Усатый человек напомнил:
- Ну, не все, бывало, и бегали, как под Ляояном, и в плен сдавались...
- Когда бегали - не видал, а в плен сам сдавался, - быстро ответил рассказчик. – Сдашься, а после переведёшь десятка два-три на свой фронт. Переводили и больше.
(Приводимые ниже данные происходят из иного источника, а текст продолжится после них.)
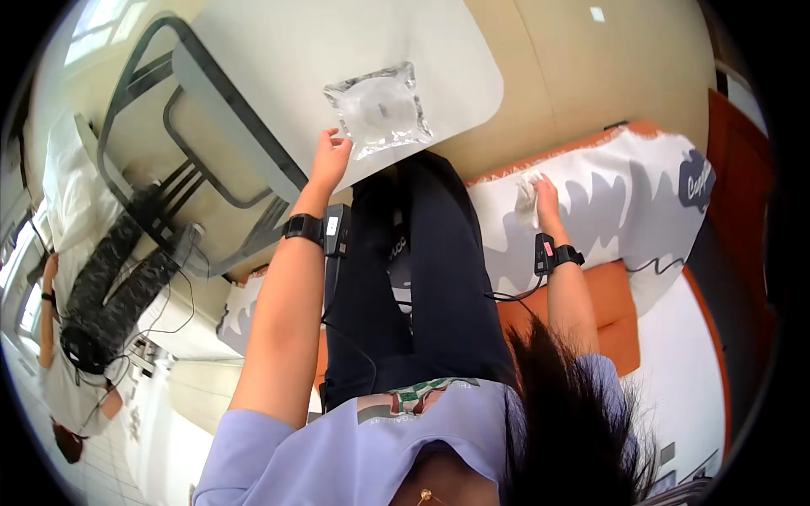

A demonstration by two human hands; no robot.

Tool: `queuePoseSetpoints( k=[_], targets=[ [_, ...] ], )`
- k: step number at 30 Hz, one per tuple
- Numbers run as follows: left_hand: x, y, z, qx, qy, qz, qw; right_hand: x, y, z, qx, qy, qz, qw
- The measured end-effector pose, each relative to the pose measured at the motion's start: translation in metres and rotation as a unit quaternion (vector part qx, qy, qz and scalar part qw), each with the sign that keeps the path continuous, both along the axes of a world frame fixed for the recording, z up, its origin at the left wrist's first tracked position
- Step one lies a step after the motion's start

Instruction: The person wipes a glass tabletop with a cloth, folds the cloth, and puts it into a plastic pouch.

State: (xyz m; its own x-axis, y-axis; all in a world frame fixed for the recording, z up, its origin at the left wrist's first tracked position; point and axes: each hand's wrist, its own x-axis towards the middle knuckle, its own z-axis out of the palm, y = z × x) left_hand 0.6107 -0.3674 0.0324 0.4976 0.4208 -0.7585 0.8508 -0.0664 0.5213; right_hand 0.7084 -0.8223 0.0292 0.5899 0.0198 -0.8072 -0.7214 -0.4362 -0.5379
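On the white table [261,42] lies a square, clear glass dish [378,108] with shiny, faceted edges and a round middle. My left hand [332,154] is at the dish's near left side, fingers slightly bent and apart, holding nothing. Whether the fingertips touch the dish I cannot tell. Out to the right, over the patterned sofa cover, my right hand [548,202] is closed on a crumpled white tissue [526,201]. Both wrists wear black bands with small cabled boxes.
A grey-framed folding chair [181,126] stands left of the table. Beyond it another person [110,278] in camouflage trousers handles a large translucent plastic sheet [72,177]. The orange sofa [620,316] has a white and grey cover [591,181]. Cables hang from my wrists.
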Motion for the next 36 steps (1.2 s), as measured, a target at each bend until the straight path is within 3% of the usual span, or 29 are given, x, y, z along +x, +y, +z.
queuePoseSetpoints(
  k=[2,5,10,12,13,14,16,18,20,24,26,30,31,34,36],
  targets=[
    [0.005,-0.005,-0.013,0.017,0.035,-0.011,0.999,-0.036,-0.025,-0.022,-0.015,0.006,-0.058,0.998],
    [0.004,-0.008,-0.027,0.021,0.039,-0.004,0.999,-0.073,-0.014,-0.007,0.01,0.087,-0.127,0.988],
    [-0.012,-0.011,-0.051,0.008,0.018,0.014,1.0,-0.073,0.015,0.051,0.019,0.115,-0.107,0.987],
    [-0.018,-0.011,-0.073,-0.002,0.006,0.026,1.0,-0.04,0.043,0.072,0.067,0.134,-0.23,0.962],
    [-0.021,-0.009,-0.079,-0.014,0.009,0.026,1.0,-0.023,0.04,0.07,0.397,0.204,-0.323,0.835],
    [-0.015,-0.009,-0.068,-0.006,0.011,0.038,0.999,0.0,0.06,0.073,0.401,0.213,-0.312,0.835],
    [0.009,-0.015,-0.032,-0.043,-0.008,0.1,0.994,0.042,0.12,0.084,0.57,0.207,-0.302,0.736],
    [0.008,-0.015,-0.044,-0.038,-0.011,0.1,0.994,0.059,0.161,0.061,0.578,0.22,-0.29,0.73],
    [0.012,-0.017,-0.049,-0.003,-0.045,0.118,0.992,0.062,0.197,0.039,0.451,0.184,-0.27,0.831],
    [0.024,-0.026,-0.057,0.012,-0.048,0.181,0.982,0.062,0.225,0.005,0.388,0.208,-0.271,0.856],
    [0.027,-0.024,-0.056,0.028,-0.073,0.175,0.981,0.061,0.216,-0.026,0.511,0.182,-0.215,0.812],
    [0.015,-0.027,-0.056,0.064,-0.119,0.186,0.973,0.098,0.234,-0.012,0.582,0.16,-0.192,0.774],
    [0.014,-0.029,-0.053,0.067,-0.129,0.191,0.971,0.109,0.236,-0.014,0.634,0.15,-0.157,0.742],
    [0.009,-0.035,-0.044,0.033,-0.154,0.266,0.951,0.127,0.246,-0.015,0.698,0.154,-0.124,0.688],
    [0.003,-0.035,-0.046,0.01,-0.194,0.306,0.932,0.13,0.248,-0.024,0.709,0.149,-0.096,0.682]
  ],
)
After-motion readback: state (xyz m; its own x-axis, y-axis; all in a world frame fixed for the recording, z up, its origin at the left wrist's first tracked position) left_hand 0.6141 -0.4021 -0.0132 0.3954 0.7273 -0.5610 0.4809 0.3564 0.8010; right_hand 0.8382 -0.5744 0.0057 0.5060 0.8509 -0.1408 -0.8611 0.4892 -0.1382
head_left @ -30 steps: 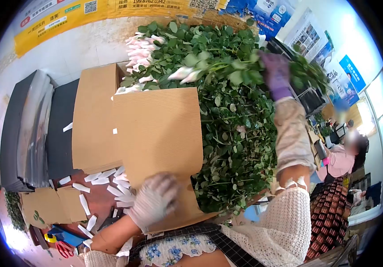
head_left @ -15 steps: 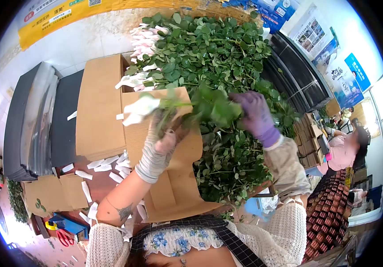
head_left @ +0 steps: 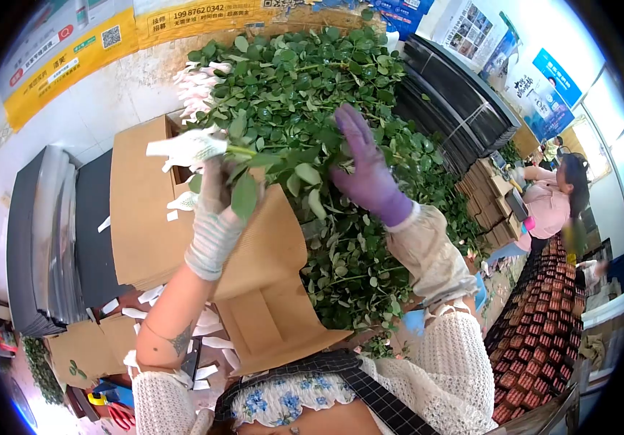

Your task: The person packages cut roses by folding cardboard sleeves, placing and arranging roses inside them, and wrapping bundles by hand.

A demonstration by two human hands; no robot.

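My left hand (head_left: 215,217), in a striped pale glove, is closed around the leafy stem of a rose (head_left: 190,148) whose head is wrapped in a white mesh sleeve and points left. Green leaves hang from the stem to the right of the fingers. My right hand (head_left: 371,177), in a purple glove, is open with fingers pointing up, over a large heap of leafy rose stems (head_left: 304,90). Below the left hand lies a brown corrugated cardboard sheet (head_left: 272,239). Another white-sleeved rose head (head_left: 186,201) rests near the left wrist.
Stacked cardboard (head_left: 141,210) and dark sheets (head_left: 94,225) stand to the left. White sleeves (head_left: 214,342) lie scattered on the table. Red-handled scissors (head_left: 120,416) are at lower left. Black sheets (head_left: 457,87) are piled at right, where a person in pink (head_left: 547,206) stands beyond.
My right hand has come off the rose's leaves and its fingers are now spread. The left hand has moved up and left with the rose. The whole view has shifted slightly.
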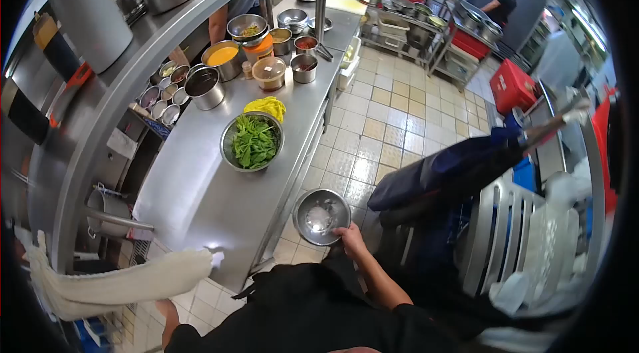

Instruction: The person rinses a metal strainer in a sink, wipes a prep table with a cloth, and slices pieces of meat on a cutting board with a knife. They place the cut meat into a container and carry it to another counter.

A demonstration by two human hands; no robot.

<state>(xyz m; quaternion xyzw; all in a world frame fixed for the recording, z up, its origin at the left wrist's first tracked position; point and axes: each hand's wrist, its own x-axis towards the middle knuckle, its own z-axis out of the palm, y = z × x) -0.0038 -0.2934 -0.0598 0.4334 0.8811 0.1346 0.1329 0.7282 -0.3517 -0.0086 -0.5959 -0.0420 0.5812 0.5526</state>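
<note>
Past the counter's right edge, my right hand (pixel 348 236) grips the rim of a metal bowl (pixel 322 218) with some white substance inside. My left hand (pixel 164 306) hangs low at the lower left, partly hidden by the pale cloth (pixel 126 281), so its fingers cannot be made out. On the steel counter (pixel 206 206) stands a bowl of green leaves (pixel 253 142), with a crumpled yellow cloth (pixel 266 108) just behind it.
Farther back on the counter are a pot of orange liquid (pixel 221 55), a pot of dark liquid (pixel 204 88) and a lidded tub (pixel 269 74). A steel shelf (pixel 100 126) runs overhead at left. A person (pixel 504 5) stands at the back right.
</note>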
- Вы - крестьянин? - спросила женщина.
- Все люди - из крестьян, как наука доказыва-ат...
Красноармеец спросил:
- В партии?
- На кой нужно ей эдаких-то? В партии ерши грамотные. А меня недостача стеснила, грамоты не знал я почти до сорока лет. Читать, писать у безделья научился, когда раненый лежал. Товарищи застыдили: «Как же это ты, Заусайлов? Учись скорее, голова!» Ну, выучили, маракую немножко. После жалели: «Кабы ты, голова, до революции грамоту знал, может, полезным командиром служил бы». А почём я знал, что революция будет? В ту революцию, после японской войны, я об одном думал: в деревню воротиться, в пастухи, а на место того попал в дисциплинарную роту, в Омск.
Красноармеец засмеялся, ему вторил ещё кто-то, а усатый человек поучительно сказал:
- В грамоте ты, брат, действительно слабоват, говоришь - проступок, а надобно – поступок...
- Сойдёт и так, - отмахнулся от него солдат, снова доставая папиросу, а красноармеец подвинулся ближе к нему и спросил:
- За что в дисциплинарную роту?
- Четверых - за то, что недосмотрели арестованного, меня – за то, что не стрелял; он выскочил из вагона, бежит по путям, а я у паровоза на часах, ну, вижу: идёт человек очень поспешно, так ведь тогда все поспешно ходили, великая суматоха была на всех станциях. На суде подпоручик Измайлов доказывает: «Я ему кричал - стреляй!» Судья спрашивает: «Кричал?» - «Так точно!» - «Почему же ты не стрелял?» - «Не видел - в кого надо». - «Ты, что ж – не узнал арестанта?» - «Так точно, не узнал». - «Как же ты, говорит, ехал в одном вагоне с ним три станции конвоиром, а не узнал? Ты, говорит, напрасно притворяешься дураком». Ну, потом требовал: расстрелять. Однако никого не расстреляли...
Он засмеялся очень звонким, молодым смехом и сказал, качая головой:
- Суматошное время было!
- А ты, дядя, не плох, - похвалил красноармеец, хлопнув ладонью по его колену. – Чем теперь занимаешься?
- Пчелой. На опытной станции пчеловодством. Дело - любопытное, знаешь. Делу этому обучил меня в Тамбове старик один, сволочь был он, к слову сказать, ну, а в своём деле – Соломон-мудрец!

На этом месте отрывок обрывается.